Here are the key takeaways from the chapter:
Management is a learned skill, not an innate talent: The author's experience shows that becoming a successful manager is not something one is born with, but rather a skill that is developed over time through practice and learning.
Transitioning to a management role can be challenging and uncomfortable: The author describes feeling unprepared, nervous, and doubtful when first taking on a management role, despite having a strong technical background. Tasks like interviewing, delivering bad news, and public speaking were all sources of significant anxiety.
Managers must navigate the complexities of working with people: The author notes that "running a team is hard because it ultimately boils down to people, and all of us are multifaceted and complex beings." Effectively managing a team requires understanding and addressing the unique needs and perspectives of each individual.
Managers can learn and improve through experience, training, and support from others: The author describes learning on the job, taking leadership training courses, reading management books, and receiving guidance from experienced colleagues as key to developing their management skills over time.

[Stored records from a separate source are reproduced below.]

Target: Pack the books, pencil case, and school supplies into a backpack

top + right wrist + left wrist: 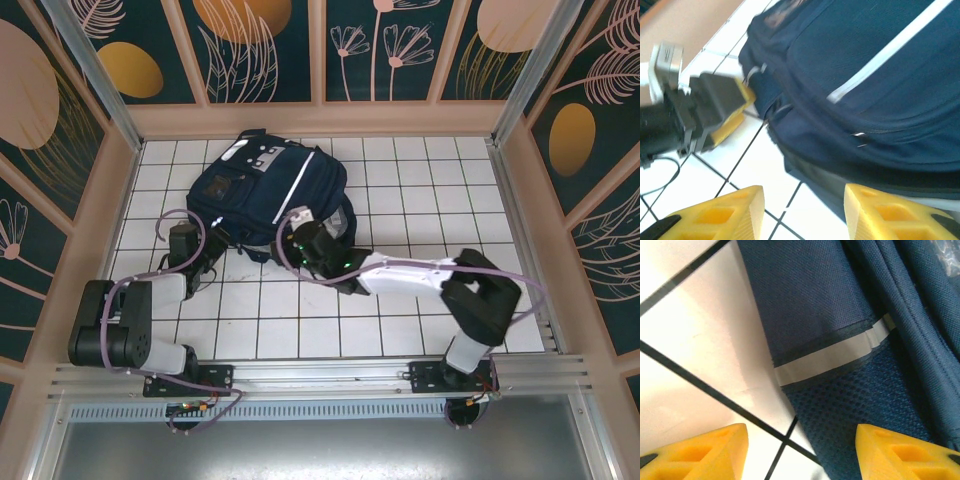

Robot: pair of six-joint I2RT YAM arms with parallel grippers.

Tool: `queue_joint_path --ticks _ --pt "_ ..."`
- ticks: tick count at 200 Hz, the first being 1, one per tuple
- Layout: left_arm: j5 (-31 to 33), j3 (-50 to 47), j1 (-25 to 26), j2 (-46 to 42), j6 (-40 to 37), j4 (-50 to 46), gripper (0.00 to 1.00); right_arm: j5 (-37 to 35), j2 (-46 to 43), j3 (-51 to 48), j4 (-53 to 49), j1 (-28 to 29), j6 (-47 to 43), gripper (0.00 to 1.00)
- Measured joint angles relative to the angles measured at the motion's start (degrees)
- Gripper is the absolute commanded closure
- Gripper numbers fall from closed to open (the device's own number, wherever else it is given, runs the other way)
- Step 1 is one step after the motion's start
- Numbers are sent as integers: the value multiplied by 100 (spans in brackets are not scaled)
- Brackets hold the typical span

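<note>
- Top external view: the backpack (262, 192), a bulky navy fabric bag with white patches and a thin white stripe (295, 190), lies in the upper middle of the frame on the white tiled table (400, 190), which has a dark grid. The left gripper (213, 255) sits at the bag's lower left edge. The right gripper (300, 225) is over its lower middle.
- Left wrist view: two yellow, wedge-shaped fingers (705, 452) stand well apart along the bottom edge, so the left gripper (801, 437) is open with nothing pinched. Above it run woven navy cloth, a smooth grey-white reflective band (825, 357) and perforated blue mesh (855, 400). Glossy tile (685, 340) fills the left.
- Right wrist view: the right gripper (804, 197) is likewise spread and holds nothing. The backpack (865, 90) fills the upper right. The left gripper (737, 112), black with yellow pads, is at the bag's left edge.
</note>
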State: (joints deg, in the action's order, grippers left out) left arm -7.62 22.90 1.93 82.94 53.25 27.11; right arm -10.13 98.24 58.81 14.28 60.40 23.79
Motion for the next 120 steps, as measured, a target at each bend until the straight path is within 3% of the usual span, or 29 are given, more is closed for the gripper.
queue_joint_path --ticks 21,56,120 --pt "-138 -9 -66 76 92 289 44 125 629 374 81 232 4 55" --pt "-258 -13 -98 203 184 619 60 229 1563 1058 149 516 15 57" --pt "-385 -92 -98 566 238 1047 60 7 2643 2020 50 645 160 57"
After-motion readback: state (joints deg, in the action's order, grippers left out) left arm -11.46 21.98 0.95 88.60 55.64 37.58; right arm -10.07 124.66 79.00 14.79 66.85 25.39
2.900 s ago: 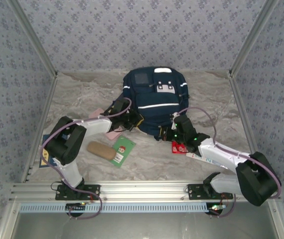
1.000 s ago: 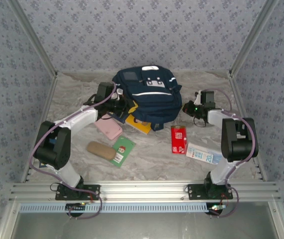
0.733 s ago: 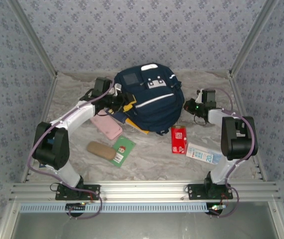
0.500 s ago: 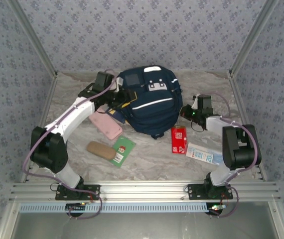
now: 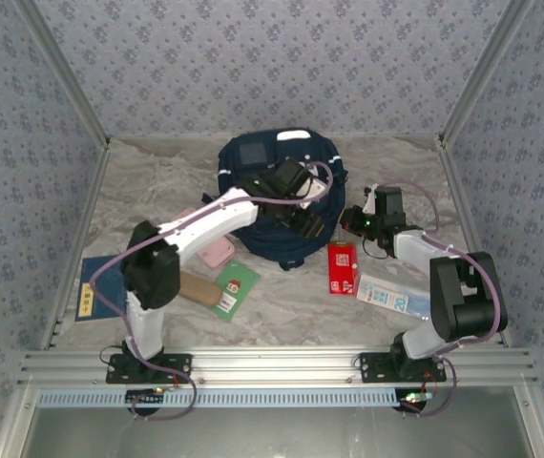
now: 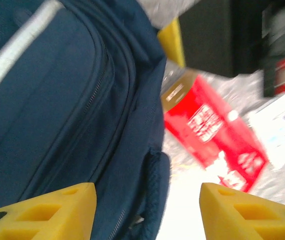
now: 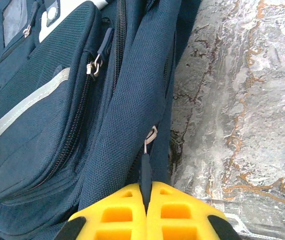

Sharing one's management journey can help others: The author decided to start a blog to document their management experience, which led to positive feedback and the realization that their story could be valuable to other new or aspiring managers.
Management is a critical enabler of collective achievement: The author believes that "working together in teams is how the world moves forward" and that effective management is essential for enabling groups to accomplish more than individuals could alone.
The job of a manager is to get better outcomes from a group of people working together. This is the core definition of management - it is not about doing the work yourself, but rather about enabling a team to achieve more than an individual could.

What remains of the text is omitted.